• WORK INSTRUCTIONS
Return only the stretch of the material below that begins with the line containing "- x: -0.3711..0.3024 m" and ends with the line containing "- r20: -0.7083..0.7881", exactly; both of those lines belong to it.

********

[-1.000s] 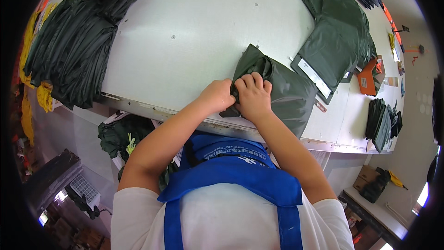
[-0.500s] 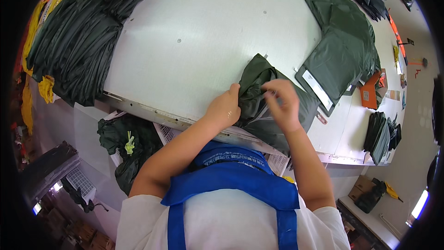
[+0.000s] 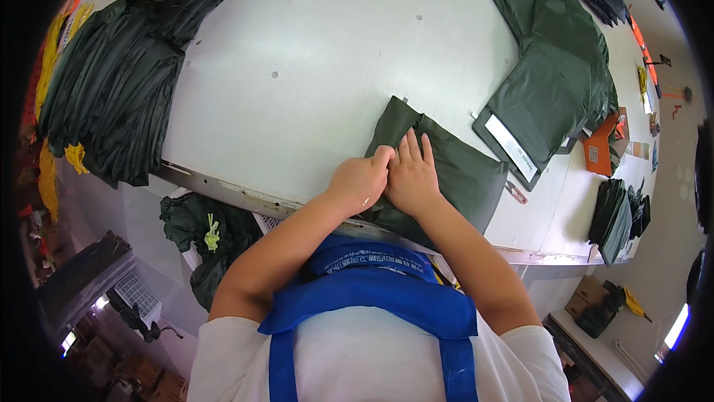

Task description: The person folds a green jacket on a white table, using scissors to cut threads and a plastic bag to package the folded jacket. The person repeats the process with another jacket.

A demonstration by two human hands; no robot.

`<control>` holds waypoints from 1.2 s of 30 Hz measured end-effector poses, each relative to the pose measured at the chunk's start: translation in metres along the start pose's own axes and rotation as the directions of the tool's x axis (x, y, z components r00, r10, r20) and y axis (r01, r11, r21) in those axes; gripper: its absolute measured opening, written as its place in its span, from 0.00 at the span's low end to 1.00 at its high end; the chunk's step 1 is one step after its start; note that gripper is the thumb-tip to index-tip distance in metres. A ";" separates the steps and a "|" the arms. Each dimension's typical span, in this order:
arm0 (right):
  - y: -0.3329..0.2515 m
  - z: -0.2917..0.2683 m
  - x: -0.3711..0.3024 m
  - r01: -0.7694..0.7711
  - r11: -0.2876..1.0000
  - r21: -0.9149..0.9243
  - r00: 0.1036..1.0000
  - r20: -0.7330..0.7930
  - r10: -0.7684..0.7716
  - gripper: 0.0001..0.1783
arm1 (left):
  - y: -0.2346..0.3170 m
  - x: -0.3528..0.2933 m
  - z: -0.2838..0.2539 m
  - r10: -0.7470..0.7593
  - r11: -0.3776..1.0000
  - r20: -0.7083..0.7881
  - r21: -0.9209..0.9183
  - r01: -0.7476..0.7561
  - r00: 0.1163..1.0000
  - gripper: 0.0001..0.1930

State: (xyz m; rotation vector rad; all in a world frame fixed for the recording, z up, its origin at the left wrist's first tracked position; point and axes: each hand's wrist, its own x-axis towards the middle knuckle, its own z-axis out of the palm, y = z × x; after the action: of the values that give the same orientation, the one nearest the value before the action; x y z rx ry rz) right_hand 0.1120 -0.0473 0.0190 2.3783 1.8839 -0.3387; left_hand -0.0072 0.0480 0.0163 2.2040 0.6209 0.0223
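Observation:
A dark green, folded fabric bag [image 3: 465, 171] lies at the table's near edge, in front of my body. My left hand [image 3: 360, 182] is closed on the bag's left side, its thumb up beside my other hand. Flat on the fabric lies my right hand [image 3: 411, 179], fingers stretched out toward the far side and pointing into the fold. A small pale tab sticks out at the bag's far corner. What is inside the bag is hidden.
A tall pile of dark green fabric [image 3: 119, 67] lies at the left. Flat green packed bags [image 3: 554, 75] overlap at the right, one with a white label strip. Near them are an orange box [image 3: 597, 150] and a small tool [image 3: 515, 192]. The metal-edged table [image 3: 312, 104] is pale.
My right hand has come down from above the bag to lie flat on it. The bunched opening is now folded flatter. My left hand keeps its hold at the left side.

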 end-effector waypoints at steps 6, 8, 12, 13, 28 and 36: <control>0.007 -0.003 0.021 -0.131 0.984 0.118 0.991 0.010 0.131 0.43 | -0.011 0.002 -0.016 -0.057 0.993 -0.044 -0.109 0.052 0.997 0.14; 0.023 -0.005 0.018 -0.043 0.940 0.340 0.999 0.023 0.038 0.56 | -0.021 -0.004 -0.016 0.007 0.998 -0.152 -0.060 -0.017 0.988 0.12; 0.027 -0.023 0.014 -0.009 0.923 0.384 0.991 0.128 -0.044 0.65 | -0.007 -0.006 -0.026 -0.052 0.993 -0.074 -0.113 0.044 0.996 0.10; 0.021 -0.024 0.015 -0.040 0.940 0.338 0.990 0.143 -0.010 0.64 | -0.007 -0.006 -0.027 -0.047 0.993 -0.073 -0.110 0.039 0.996 0.09; 0.026 -0.013 0.012 -0.017 0.809 0.587 0.941 -0.263 0.210 0.47 | -0.005 -0.001 -0.038 -0.079 0.983 -0.002 -0.166 0.078 0.997 0.12; 0.012 -0.020 -0.023 0.176 0.891 0.418 0.864 -0.499 0.064 0.25 | 0.002 -0.004 -0.021 -0.030 0.998 -0.204 0.053 0.042 0.979 0.10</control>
State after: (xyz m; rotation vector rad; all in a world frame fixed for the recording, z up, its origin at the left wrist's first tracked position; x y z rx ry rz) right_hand 0.1207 -0.0677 0.0426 2.9526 2.3109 -0.1822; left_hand -0.0146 0.0605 0.0323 2.2627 0.7830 0.2150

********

• COMPLETED TASK
  - x: -0.3711..0.3024 m
  - r01: -0.7694..0.7711
  - r11: -0.2876..1.0000
  - r21: -0.9149..0.9243
  - r00: 0.1036..1.0000
  - r20: -0.7330..0.7930
  - r10: -0.7684..0.7716
  - gripper: 0.0001..0.1783
arm1 (left):
  - y: -0.2346..0.3170 m
  - x: -0.3528..0.2933 m
  - z: -0.2838..0.2539 m
  - r10: -0.7470..0.7593
  - r11: -0.3776..1.0000
  - r20: -0.7083..0.7881

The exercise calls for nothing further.